◆ **Directions**: Repeat the material exactly, every line of it.
————
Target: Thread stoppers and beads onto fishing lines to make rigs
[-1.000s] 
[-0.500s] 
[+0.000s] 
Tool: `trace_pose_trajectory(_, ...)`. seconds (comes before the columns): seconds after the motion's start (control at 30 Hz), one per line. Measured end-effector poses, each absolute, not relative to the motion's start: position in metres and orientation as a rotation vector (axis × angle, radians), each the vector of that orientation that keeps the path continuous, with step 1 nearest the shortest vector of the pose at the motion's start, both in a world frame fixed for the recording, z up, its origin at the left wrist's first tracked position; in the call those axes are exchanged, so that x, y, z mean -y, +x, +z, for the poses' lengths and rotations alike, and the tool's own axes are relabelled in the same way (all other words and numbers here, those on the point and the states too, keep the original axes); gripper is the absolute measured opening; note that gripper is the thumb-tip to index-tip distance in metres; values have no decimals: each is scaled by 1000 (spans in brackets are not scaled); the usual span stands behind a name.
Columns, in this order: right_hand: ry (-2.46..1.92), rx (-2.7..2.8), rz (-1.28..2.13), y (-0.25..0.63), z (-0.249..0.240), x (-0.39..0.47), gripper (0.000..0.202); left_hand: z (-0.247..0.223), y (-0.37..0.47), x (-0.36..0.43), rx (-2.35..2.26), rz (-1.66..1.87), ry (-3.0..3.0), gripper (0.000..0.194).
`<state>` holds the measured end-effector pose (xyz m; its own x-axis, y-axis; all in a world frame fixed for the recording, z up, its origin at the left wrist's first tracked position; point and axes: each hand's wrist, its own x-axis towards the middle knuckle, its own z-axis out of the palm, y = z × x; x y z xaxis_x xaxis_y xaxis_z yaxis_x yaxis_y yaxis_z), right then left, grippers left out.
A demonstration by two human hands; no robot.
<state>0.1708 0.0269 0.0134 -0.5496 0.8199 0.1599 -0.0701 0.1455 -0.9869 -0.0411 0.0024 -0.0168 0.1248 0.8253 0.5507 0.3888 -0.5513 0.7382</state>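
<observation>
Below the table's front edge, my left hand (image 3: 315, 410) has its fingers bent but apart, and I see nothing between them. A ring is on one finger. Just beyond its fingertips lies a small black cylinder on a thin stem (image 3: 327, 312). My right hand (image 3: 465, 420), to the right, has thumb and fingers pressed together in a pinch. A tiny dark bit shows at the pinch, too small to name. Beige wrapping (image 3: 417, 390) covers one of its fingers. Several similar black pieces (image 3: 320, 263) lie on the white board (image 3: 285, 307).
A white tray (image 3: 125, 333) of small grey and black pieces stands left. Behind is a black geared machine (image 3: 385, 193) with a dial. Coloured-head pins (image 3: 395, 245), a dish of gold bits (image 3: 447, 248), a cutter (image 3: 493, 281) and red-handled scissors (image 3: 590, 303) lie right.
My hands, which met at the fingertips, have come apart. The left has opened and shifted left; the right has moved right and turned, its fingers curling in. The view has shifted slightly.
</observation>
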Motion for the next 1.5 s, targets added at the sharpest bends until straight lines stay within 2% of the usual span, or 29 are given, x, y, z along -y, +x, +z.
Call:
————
◆ **Written answer**:
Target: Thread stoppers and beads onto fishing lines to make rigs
[-1.000s] 
[-0.500s] 
[+0.000s] 
Tool: `trace_pose_trajectory(_, ...)`. seconds (comes before the columns): seconds after the motion's start (control at 30 Hz), one per line. Measured end-effector poses, each absolute, not relative to the motion's start: position in metres and orientation as a rotation vector (axis × angle, radians), each the vector of that orientation that keeps the path continuous, with step 1 nearest the shortest vector of the pose at the motion's start, both in a world frame fixed for the recording, z up, its origin at the left wrist's first tracked position; in the call those axes are exchanged, so that x, y, z mean -y, +x, +z, for the poses' lengths and rotations alike, and the tool's own axes are relabelled in the same way (all other words and numbers here, those on the point and the states too, keep the original axes); gripper is the absolute measured opening; note that gripper is the thumb-tip to index-tip distance in metres; values have no decimals: each is scaled by 1000 (spans in brackets are not scaled); the usual span stands behind a name.
Columns, in this order: right_hand: ry (-2.46..1.92), rx (-2.7..2.8), rz (-1.28..2.13), y (-0.25..0.63), z (-0.249..0.240), x (-0.39..0.47), gripper (0.000..0.202); left_hand: z (-0.247..0.223), y (-0.37..0.47), x (-0.36..0.43), rx (-2.35..2.26), rz (-1.66..1.87), ry (-3.0..3.0), gripper (0.000..0.194).
`<state>` holds the measured end-effector pose (xyz m; its own x-axis, y-axis; all in a world frame fixed for the recording, z up, its origin at the left wrist's first tracked position; point and axes: each hand's wrist, its own x-axis towards the middle knuckle, its own z-axis out of the palm, y = z × x; x y z xaxis_x xaxis_y xaxis_z yaxis_x yaxis_y yaxis_z), right then left, grippers left out.
A demonstration by two human hands; no robot.
<state>0.1708 0.0269 0.0134 -0.5496 0.8199 0.1599 -0.0701 0.1455 -0.9869 -0.0411 0.0024 -0.0168 0.1248 0.8253 0.5507 0.3888 -0.5513 0.7382</state>
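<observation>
Below the table's front edge, my left hand (image 3: 315, 410) has its fingers bent but apart, and I see nothing between them. A ring is on one finger. Just beyond its fingertips lies a small black cylinder on a thin stem (image 3: 327, 312). My right hand (image 3: 465, 420), to the right, has thumb and fingers pressed together in a pinch. A tiny dark bit shows at the pinch, too small to name. Beige wrapping (image 3: 417, 390) covers one of its fingers. Several similar black pieces (image 3: 320, 263) lie on the white board (image 3: 285, 307).
A white tray (image 3: 125, 333) of small grey and black pieces stands left. Behind is a black geared machine (image 3: 385, 193) with a dial. Coloured-head pins (image 3: 395, 245), a dish of gold bits (image 3: 447, 248), a cutter (image 3: 493, 281) and red-handled scissors (image 3: 590, 303) lie right.
My hands, which met at the fingertips, have come apart. The left has opened and shifted left; the right has moved right and turned, its fingers curling in. The view has shifted slightly.
</observation>
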Motion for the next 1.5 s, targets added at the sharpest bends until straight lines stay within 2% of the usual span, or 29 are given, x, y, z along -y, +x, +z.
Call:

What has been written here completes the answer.